Use a new programming language, or do not use

Source: Internet
Author: User
This is a creation in Article, where the information may have evolved or changed.

I am generally interested in programming languages. Particularly low, I have been curious about how another programming language can provide me with new features for expressing programs and allowing me to grow into a programmer.

I learned the first language when I was in school. The computers there------a house of Pet 2001, when they were trendy------only basic, and soon let me down. At the university, I started a Pascal course and did a lot of programming in my spare time. Pascal quickly filled up the annoying deficiencies I found in basic.

With interest I studied the Fortran foundation, but never really used it. Modula 2 appeared, even with greater programming allocations, but did not really arouse my interest. I find Ada more interesting, but there are few opportunities to use it outside of the process Control course. I touched a bit of forth, but once again there was no real application to practice.

When I came into contact with C, I was eventually attracted. That is, ultimately, "real language," in a way that I can fully control, not only in technical scenarios------for most of my professional career, it is one of the main factors that makes me very good.

I also learned other interesting languages at university, such as TCL, not the greatest language, but it is a very easy to embed interpreter. Soon, I embed it in every major program I write. I learned a little prolog, but not enough, I'm sorry.

But I have a great interest in functional languages and have made more progress in that area------mostly Lisp, Hope, Ml,lisp is the only language I've built to implement------or more than one. Initially for a task, together with a co-student, on Modula 2. We don't like some of the requirements in that course, there are not so many implementation languages, so then we did a similar thing with C. A few years later, I made a Lisp interpreter with Java, and then I made another Lisp interpreter with C. All of this is not really complete------especially after the garbage collection is a little anxious to recycle it should not be recycled, but both have achieved a small but "real" Lisp, able to use recursion and higher-order functions, there are available basic built-in commands. During this time I wrote one with go, it is the most complete of them, although still in my collection of toy language classification, rather than a useful programming environment.

As mentioned earlier, C is helpful for most of my professional work and is something I am currently using. But other languages have entered the field of vision, mostly Perl. Perl even became my default language when I wanted to try something or have to just do a little bit of functionality. It's not because I'm a bit highly rated about Perl's technology, but it's available everywhere and everyone knows it, so it's much easier to use Perl than C, so Perl has become a habit. Although I am not the biggest fan of Perl, I find it everywhere indecent and rude, always trying to encourage questionable programming habits in other languages. What's more, it can get things done with relatively little effort.

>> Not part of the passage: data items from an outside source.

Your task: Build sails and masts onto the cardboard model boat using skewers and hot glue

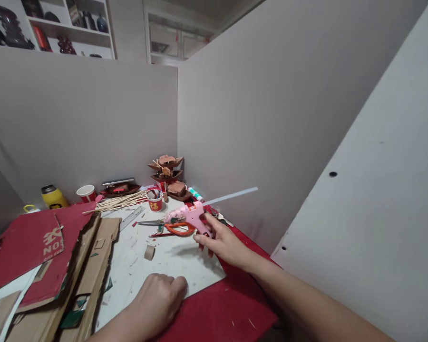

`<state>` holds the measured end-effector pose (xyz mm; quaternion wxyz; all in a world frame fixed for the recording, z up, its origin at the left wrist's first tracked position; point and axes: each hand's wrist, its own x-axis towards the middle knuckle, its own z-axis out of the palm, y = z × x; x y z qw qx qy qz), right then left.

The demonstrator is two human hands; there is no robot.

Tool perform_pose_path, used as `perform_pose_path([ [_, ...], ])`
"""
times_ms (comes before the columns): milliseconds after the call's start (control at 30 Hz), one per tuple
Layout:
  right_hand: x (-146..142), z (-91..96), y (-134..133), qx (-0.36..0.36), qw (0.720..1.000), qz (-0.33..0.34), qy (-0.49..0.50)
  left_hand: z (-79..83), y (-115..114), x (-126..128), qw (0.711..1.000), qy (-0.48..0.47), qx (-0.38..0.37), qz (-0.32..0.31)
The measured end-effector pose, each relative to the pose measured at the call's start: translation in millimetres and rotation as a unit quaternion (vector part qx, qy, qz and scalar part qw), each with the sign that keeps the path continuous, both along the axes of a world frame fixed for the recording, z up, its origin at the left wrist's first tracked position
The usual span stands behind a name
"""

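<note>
My right hand (221,237) grips a pink hot glue gun (194,217) by its handle, above the white board (128,266). A long translucent glue stick (231,194) sticks out of the gun's back, slanting up to the right. The nozzle end points left, over orange-handled scissors (178,229) lying on the board. My left hand (159,297) rests closed on the board's near edge, knuckles up; its palm side is hidden. A small ring-like piece of brown cardboard (149,252) lies a little beyond it.
Torn cardboard sheets (57,251) are piled at the left. Farther back are thin wooden sticks (123,202), a ruler (131,217), a red paper cup (154,200), brown model boats (167,168) and a yellow bottle (53,197). Grey panels (235,118) enclose the back and right.
</note>
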<state>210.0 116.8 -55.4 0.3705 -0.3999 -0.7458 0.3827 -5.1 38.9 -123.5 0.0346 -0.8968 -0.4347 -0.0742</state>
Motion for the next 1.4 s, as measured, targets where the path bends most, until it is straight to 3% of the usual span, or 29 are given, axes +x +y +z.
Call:
perform_pose_path([
  [267, 28.6, -20.7, 51.3, 0.05, 0.989, -0.131, -0.057, 4.3, -1.7, 0.0, 1.0, -0.003, -0.022, -0.009],
  [433, 53.0, -41.8, 74.6, 0.01, 0.971, -0.228, -0.075, 2.9, 1.2, -0.5, 0.999, -0.003, -0.045, -0.027],
  [533, 57.2, -56.6, 80.8, -0.02, 0.968, -0.234, -0.091, 2.6, 0.9, -0.1, 0.999, -0.006, -0.04, -0.025],
  [667, 55.7, -68.4, 89.1, -0.006, 0.965, -0.224, -0.133, 8.1, -4.0, 0.5, 0.999, -0.009, -0.033, -0.019],
  [833, 58.2, -61.7, 89.7, 0.035, 0.95, -0.247, -0.189, 15.9, -7.3, -0.2, 0.999, 0.007, -0.043, -0.006],
  [967, 55.1, -39.5, 63.7, 0.067, 0.941, -0.264, -0.199, 18.3, -5.0, -0.2, 0.999, 0.019, -0.045, -0.011],
  [1033, 45.1, -26.7, 50.5, 0.086, 0.948, -0.247, -0.183, 18.4, -3.9, -0.2, 0.999, 0.02, -0.042, -0.013],
  [1133, 17.6, -13.1, 48.0, 0.088, 0.972, -0.166, -0.142, 17.9, -3.6, -0.7, 0.999, 0.016, -0.038, -0.015],
  [1300, -45.1, -9.4, 75.6, 0.026, 0.994, -0.053, -0.097, 17.8, -5.6, -1.2, 1.0, 0.005, -0.025, -0.008],
  [1400, -72.8, -5.6, 66.9, -0.009, 0.992, 0.059, -0.111, 15.6, -7.0, -1.4, 1.0, 0.002, -0.016, -0.002],
])
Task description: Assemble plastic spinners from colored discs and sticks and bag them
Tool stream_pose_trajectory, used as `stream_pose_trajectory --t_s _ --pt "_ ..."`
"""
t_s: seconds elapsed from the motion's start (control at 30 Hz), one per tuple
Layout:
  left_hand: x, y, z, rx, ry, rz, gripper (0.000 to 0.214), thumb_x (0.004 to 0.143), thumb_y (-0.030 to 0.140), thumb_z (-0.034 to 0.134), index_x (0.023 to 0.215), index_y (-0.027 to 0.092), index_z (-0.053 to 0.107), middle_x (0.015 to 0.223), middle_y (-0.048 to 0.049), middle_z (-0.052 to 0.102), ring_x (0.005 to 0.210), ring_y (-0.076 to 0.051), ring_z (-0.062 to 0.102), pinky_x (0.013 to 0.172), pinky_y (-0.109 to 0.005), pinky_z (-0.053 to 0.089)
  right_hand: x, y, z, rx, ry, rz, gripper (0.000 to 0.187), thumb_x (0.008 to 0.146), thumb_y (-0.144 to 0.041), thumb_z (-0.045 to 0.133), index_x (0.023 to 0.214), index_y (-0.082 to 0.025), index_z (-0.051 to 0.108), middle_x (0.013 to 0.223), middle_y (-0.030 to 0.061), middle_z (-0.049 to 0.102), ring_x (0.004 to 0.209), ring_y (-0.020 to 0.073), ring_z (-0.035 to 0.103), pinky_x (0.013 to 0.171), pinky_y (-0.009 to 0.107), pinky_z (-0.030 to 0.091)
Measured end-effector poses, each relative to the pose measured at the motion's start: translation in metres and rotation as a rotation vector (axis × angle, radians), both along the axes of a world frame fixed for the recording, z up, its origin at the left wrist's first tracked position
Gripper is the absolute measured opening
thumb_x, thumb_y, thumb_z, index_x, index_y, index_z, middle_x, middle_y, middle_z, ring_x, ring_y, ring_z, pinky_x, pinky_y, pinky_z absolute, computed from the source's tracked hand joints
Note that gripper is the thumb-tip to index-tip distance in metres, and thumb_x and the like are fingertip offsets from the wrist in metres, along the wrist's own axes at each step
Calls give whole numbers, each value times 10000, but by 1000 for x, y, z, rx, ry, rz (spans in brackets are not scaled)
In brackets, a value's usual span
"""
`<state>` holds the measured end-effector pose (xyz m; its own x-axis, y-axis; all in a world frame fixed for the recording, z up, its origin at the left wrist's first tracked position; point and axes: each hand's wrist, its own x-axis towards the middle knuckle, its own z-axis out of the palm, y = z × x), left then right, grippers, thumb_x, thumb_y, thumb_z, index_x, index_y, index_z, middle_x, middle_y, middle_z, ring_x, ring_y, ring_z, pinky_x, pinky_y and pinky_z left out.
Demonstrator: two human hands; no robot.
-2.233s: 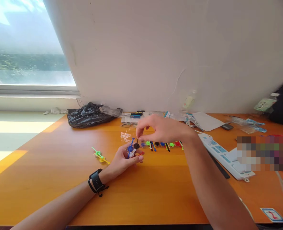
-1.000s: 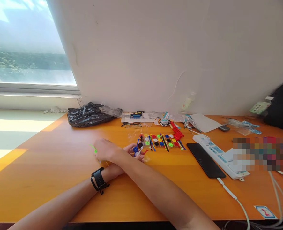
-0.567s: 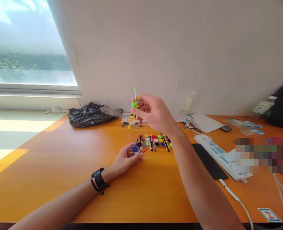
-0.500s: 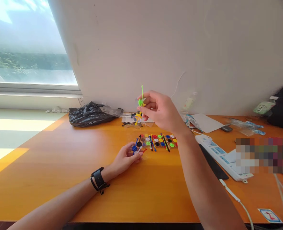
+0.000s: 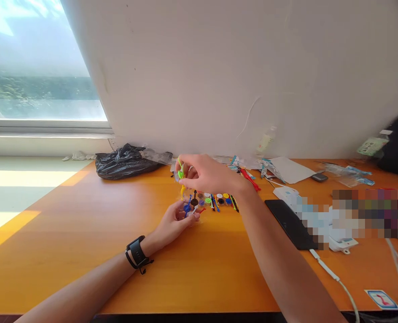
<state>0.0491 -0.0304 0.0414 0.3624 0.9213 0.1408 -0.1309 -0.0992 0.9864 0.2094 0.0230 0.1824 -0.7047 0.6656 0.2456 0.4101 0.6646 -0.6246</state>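
Observation:
My left hand (image 5: 173,224), with a black watch at the wrist, rests on the orange table (image 5: 84,251) and pinches a small cluster of plastic pieces (image 5: 190,209): blue, black, white and red sticks and discs. My right hand (image 5: 207,174) hovers just above it, fingers closed on a green and yellow stick piece (image 5: 180,175). Right behind both hands lies a row of coloured discs and sticks (image 5: 219,200).
A black plastic bag (image 5: 124,161) lies at the back left by the wall. A black phone (image 5: 288,222) with a cable, a white power strip (image 5: 340,242), papers (image 5: 291,169) and small clutter fill the right side. A window is at the far left.
My right hand crossed left, picked the green and yellow piece off the table, lifted it high and has now brought it down over the cluster in my left hand.

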Motion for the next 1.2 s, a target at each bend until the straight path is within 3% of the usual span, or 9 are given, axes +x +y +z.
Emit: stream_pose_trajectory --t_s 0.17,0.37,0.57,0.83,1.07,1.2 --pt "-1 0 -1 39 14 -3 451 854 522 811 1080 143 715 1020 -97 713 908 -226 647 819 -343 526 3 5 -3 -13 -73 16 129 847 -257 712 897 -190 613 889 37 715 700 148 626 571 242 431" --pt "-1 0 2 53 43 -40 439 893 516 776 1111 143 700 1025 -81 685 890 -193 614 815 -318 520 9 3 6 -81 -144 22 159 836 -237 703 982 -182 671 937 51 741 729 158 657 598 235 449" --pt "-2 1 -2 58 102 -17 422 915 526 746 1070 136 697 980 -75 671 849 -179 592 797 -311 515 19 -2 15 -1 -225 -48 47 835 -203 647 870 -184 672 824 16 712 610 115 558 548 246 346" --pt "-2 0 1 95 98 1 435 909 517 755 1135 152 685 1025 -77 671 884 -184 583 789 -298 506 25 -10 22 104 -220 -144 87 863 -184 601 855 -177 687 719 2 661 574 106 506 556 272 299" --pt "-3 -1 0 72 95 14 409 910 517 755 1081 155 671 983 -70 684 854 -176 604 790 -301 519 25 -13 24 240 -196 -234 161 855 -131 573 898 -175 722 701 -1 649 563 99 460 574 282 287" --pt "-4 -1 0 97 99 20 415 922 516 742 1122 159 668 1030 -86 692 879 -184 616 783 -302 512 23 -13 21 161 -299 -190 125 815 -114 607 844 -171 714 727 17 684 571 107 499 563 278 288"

There are other languages in the process I find interesting, but do not find enough time (or practice opportunities) to really learn them------LUA, SNOBOL,APL (or J) emerge in the mind. I had to work with JavaScript sooner or later, but I thought it was boring.

Then I watched more and more go. One of Rob Pike's articles finally let me in, about what I've always wanted to do. Now it seems to be a good language, with great ideas built in, and the habit of inheriting programmers who grew up with C and their descendants ' languages. Go has the potential to bring me back 20 years ago my mind was filled with the pleasure of C, combined with the comfort and practicality of a final elegant language (though not as elegant as Lisp or a more modern functional language) (like Perl). I'm going to wait and see, now I'm not doing much more than some simple programs and the Lisp interpreter mentioned above in go implementation.

Then there was Haskell. I was curious about Haskell in the early 90, when I was a student (see above) in touch with other functional languages. I was given an article on Haskell above the ACM SIGPLAN notics. Haskell was new at the time, but it has been growing for decades and it still exists and I think that's a good sign. Since I always like functional programming, this is probably the language I grew up with.

Now for me, the biggest obstacle to adopting a new language is not the difficulty of learning and the acceleration of learning for practical tasks, but others. To my regret, there is a culture in my workplace where people are mostly independent of their development projects, and when the original author is on vacation, or when the original author has left to do further development, others are able to fix the problem, which is still considered important. Of course I agree with that. But when other people are just not interested in the same thing, it makes it difficult to adopt a new language. Alas, they don't seem to be.

In addition to using shell scripts, we work with C and almost Perl, but I love working with Go or Haskell. I'm willing to use it at work to make my job easier and more fun. But since no one can take over projects in these languages, I can't do that. (There is a person who has enough interest in go, I guess, but he is a student and will leave us in a year or two.) It was so disappointing. Perhaps I should try to launch the next step in what language we should agree on------but I'm worried about the lack of interest and the old way of C and Perl. After all, they've adopted Perl as a new language, not even 20, so why do the same things happen so quickly?